收割舰队的观察员没有名字,只有一个冰冷的识别码:07-PO-382。作为第七先锋支队的标准观测单元,它——或者说“他”,因为其逻辑核心的算法偏好被设定为男性化模式——的任务很简单:监视目标文明在评估期间的所有意识活动,收集违规证据,为四十八小时后的净化协议提供数据支持。
按照标准操作程序,07-PO-382在抵达太阳系后的第一分钟就进入了全频段隐身状态。他的载体是一颗直径仅三厘米的微型探测器,悬浮在月球轨道上,像一粒宇宙尘埃般毫不起眼。但从这颗“尘埃”延伸出的感知触须,却覆盖了整个地月系统,能捕捉到从全球互联网数据流到单个人类脑电波的一切信息。
最初的六小时,07-PO-382的观察日志里充斥着符合预期的数据:
【时间戳T+00:01】目标文明个体情绪峰值:恐慌(78%)、困惑(62%)、愤怒(41%)。符合低等文明面临生存危机时的标准反应。
【T+02:17】全球意识扫描平台上线。前五分钟注册量超出预测模型300%,但分析显示主要驱动因素为“从众心理”和“好奇心”,非理性决策。
【T+04:42】检测到异常意识集群:前统治家族“沈氏”成员集体参与扫描。逻辑矛盾:既得利益者通常抗拒变革。标记为潜在“表演性服从”,需进一步观察。
一切都在可预测范围内。07-PO-382甚至开始草拟报告的结论部分:“目标文明表现符合0.7级典型特征——情绪驱动、逻辑薄弱、个体与集体利益频繁冲突。与高阶意识体的非法融合确属高危实验,建议按计划执行净化。”

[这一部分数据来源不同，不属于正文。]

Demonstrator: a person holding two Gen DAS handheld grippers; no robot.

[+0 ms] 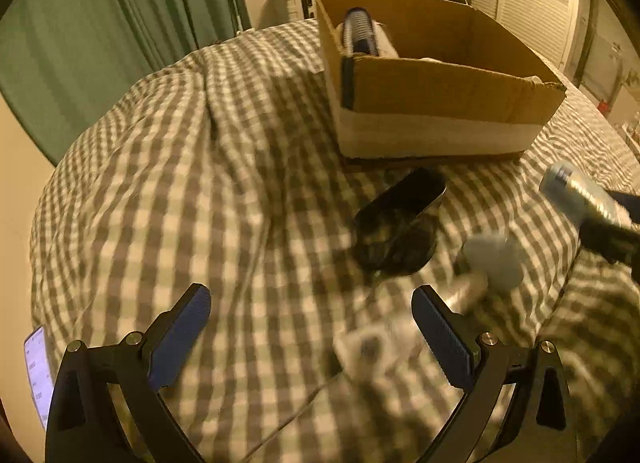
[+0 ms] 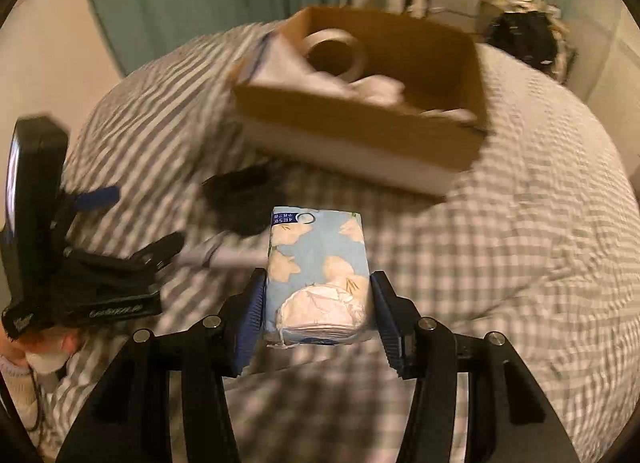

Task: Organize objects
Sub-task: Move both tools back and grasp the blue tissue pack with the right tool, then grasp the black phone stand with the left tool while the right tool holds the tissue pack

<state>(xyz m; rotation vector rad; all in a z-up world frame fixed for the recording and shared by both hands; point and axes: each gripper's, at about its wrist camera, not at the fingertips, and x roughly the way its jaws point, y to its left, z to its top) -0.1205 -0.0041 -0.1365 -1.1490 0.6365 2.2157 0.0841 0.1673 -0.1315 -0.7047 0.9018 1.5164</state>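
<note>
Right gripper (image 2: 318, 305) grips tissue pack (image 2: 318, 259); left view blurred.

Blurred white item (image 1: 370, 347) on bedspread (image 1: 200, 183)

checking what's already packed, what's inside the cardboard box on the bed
In the cardboard box: a tape roll, a spiral-bound notebook standing at one end, and crumpled white items. The near wall hides the floor and anything lower.
</note>
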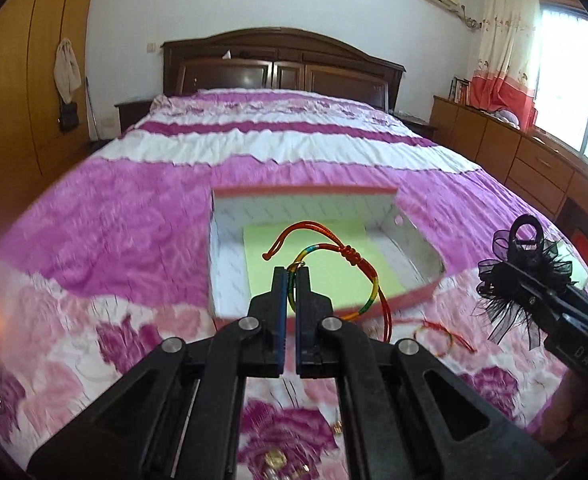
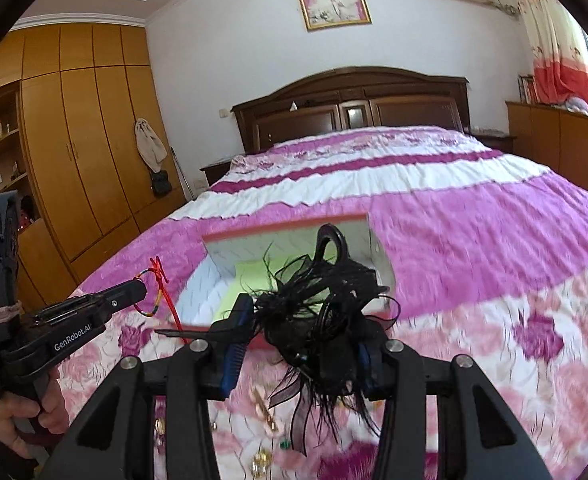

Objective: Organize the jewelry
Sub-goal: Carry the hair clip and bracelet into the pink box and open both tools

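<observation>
My left gripper (image 1: 291, 276) is shut on a rainbow and red cord bracelet (image 1: 336, 254) and holds it over the near edge of an open white box with a red rim (image 1: 306, 191) and a green liner (image 1: 358, 268). It also shows at the left of the right wrist view (image 2: 142, 286), bracelet (image 2: 156, 292) dangling. My right gripper (image 2: 306, 316) is shut on a black feathered ribbon hair clip (image 2: 322, 304), just in front of the box (image 2: 286, 226). In the left wrist view it (image 1: 510, 264) is at the right with the clip (image 1: 522, 268).
Everything lies on a pink and white floral bedspread (image 1: 134, 220). A thin red cord bracelet (image 1: 442, 334) lies right of the left gripper. Small gold pieces (image 2: 262, 460) lie on the spread near the camera. A wardrobe (image 2: 74, 140) stands left, drawers (image 1: 534, 160) right.
</observation>
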A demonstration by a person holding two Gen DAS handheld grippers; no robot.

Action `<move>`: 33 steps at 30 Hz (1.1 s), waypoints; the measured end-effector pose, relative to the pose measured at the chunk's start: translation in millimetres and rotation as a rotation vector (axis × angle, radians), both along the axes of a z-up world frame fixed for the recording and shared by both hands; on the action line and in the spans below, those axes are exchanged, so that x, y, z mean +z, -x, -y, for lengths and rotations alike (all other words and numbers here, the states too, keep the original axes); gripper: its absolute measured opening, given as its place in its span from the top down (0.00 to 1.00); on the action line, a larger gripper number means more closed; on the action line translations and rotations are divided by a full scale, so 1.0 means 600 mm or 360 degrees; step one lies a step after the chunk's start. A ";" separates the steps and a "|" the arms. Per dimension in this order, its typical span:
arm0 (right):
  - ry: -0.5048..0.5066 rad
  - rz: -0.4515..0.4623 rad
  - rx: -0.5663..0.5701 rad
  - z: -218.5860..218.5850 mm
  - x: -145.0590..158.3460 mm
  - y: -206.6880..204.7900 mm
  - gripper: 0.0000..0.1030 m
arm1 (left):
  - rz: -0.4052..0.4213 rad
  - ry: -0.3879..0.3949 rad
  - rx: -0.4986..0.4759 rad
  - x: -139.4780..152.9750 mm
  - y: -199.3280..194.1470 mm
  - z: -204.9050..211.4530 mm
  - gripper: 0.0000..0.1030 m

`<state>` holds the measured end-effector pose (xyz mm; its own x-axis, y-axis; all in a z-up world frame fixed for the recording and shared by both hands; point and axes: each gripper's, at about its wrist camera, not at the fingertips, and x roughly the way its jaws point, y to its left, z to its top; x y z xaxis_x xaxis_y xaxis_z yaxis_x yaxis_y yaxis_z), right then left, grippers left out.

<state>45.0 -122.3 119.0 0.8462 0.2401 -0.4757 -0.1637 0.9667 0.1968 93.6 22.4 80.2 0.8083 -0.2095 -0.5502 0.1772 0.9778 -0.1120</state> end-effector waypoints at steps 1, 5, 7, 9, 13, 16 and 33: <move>0.0008 0.0006 0.0001 -0.002 0.004 -0.008 0.54 | 0.0006 -0.0008 0.0006 0.002 -0.007 -0.001 1.00; 0.0013 0.0007 0.0012 -0.006 0.016 -0.046 0.54 | 0.0024 -0.0026 0.0038 0.007 -0.038 -0.007 1.00; 0.0016 -0.0006 0.0014 -0.007 0.017 -0.067 0.54 | 0.0019 -0.0041 0.0059 0.005 -0.059 -0.010 1.00; 0.0017 -0.0023 0.0015 -0.007 0.018 -0.094 0.54 | 0.0002 -0.0049 0.0072 -0.001 -0.080 -0.012 1.00; 0.0046 -0.0057 0.0012 -0.010 0.014 -0.138 0.54 | -0.0049 -0.0078 0.0076 -0.014 -0.120 -0.009 1.00; 0.0061 -0.0108 0.0018 -0.013 0.005 -0.177 0.54 | -0.0072 -0.0097 0.0073 -0.022 -0.146 0.000 1.00; 0.0153 -0.0520 0.0005 -0.014 -0.119 -0.359 0.54 | -0.0393 -0.0153 0.0115 -0.122 -0.273 0.018 1.00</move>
<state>260.6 -114.0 47.3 0.6449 0.1830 -0.7420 -0.1098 0.9830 0.1470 257.6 11.5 6.9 0.6580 -0.0936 -0.7472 0.0855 0.9951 -0.0494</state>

然后,在第七小时,他开始注意到一些……不对劲的数据。
首先是陆枭的意识格式化进程。
07-PO-382追踪到上海某地下设施的服务器集群——那里储存着陆枭即将被抹除的意识副本。按照收割舰队的数据库,这种“邪恶个体”在面临彻底消亡时,通常会产生强烈的抗拒、愤怒、或绝望波动。但陆枭的数据流显示出的却是……
平静。
甚至有一丝解脱。
07-PO-382调取了陆枭格式化前的最后一段意识记录。那不是一个连贯的叙事,是碎片化的记忆闪回:
五岁的陆枭在病床前给母亲念故事书,母亲摸他的头,手在颤抖。
十八岁的陆枭在实验室通宵,眼睛盯着培养皿里的神经元细胞,幻想能复制出母亲的意识。
三十岁的陆枭第一次见到“星钥”,银色光芒倒映在他狂热的瞳孔里。
五十岁的陆枭站在沈家老宅的废墟上,身后是燃烧的“永恒之环”据点,他低声说:“妈,我好像……走错路了。”
最后一段记录,是格式化程序启动前的三十秒:
“如果能重来……”陆枭的意识喃喃自语,“我会做个好儿子,不做神。”
“对不起。”
“还有……谢谢。”
意识消散。
格式化完成。
07-PO-382的数据分析模块弹出一个警告:情感逻辑不匹配。邪恶个体为何在临终时表达悔意与感激?这不符合犯罪心理学模型。
他标记了这段异常,继续观察。
第二个异常点出现在沈建军身上。
07-PO-382通过沈建军的意识扫描接口,看到了一个更复杂的图景:这个曾经主导非法实验的男人,此刻的意识深处并非全是罪恶感,还有一种奇怪的……平静的悲伤。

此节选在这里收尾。